The repurchase plan calls for the repurchases to be made in the open market or in privately
negotiated transactions from time-to-time in compliance with applicable laws, rules and
regulations, including Rule 10b-18 under the Securities Exchange Act of 1934, as amended, subject
to market and business conditions, levels of cash generated from operations, cash requirements for
acquisitions, debt covenant compliance, applicable legal requirements and other relevant factors.
The plan does not obligate the Company to purchase any particular number of shares, and may be
suspended or discontinued at any time.
Commenting on the announcement, Melvin C. Payne, Carriage Services Chairman and Chief
Executive Officer, stated, Carriages management and Board of Directors are committed to building
long-term shareholder value, while maintaining financial flexibility and adequate liquidity. We
currently have no debt maturities until 2015 and a $35 million unused revolving credit agreement.

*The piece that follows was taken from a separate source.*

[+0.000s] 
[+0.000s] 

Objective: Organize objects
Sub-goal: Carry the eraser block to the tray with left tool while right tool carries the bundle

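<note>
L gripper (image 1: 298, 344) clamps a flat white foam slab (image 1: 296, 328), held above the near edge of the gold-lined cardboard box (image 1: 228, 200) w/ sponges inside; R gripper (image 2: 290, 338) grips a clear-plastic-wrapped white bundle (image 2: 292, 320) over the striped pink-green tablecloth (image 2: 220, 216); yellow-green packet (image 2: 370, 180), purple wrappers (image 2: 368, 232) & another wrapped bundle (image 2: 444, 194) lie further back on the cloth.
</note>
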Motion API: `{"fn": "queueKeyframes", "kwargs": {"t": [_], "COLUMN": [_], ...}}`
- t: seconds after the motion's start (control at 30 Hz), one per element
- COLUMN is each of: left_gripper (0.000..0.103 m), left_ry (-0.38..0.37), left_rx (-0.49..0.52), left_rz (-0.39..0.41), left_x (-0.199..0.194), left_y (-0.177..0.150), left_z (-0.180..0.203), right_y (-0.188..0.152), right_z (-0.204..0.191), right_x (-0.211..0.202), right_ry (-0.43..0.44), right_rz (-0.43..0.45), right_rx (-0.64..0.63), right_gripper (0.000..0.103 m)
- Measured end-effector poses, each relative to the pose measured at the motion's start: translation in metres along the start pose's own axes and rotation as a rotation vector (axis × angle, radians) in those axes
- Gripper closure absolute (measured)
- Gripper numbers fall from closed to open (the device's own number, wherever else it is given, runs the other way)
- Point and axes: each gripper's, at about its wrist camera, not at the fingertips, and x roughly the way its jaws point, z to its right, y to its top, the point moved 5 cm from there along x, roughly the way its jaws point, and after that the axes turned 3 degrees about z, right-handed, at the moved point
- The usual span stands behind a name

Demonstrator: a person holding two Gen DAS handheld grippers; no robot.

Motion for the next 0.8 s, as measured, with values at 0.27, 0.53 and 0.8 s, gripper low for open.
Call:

In the current economic environment we will be cautious with the use of our capital. However, we
believe that buying in some of our shares at recent prices makes sense, as the remaining long term
shareholders would own more of a company with excellent prospects over the next five years.
Carriage Services is a leading provider of death care services and products. As of November
20, 2008, Carriage operates 136 funeral homes in 25 states and 32 cemeteries in 11 states.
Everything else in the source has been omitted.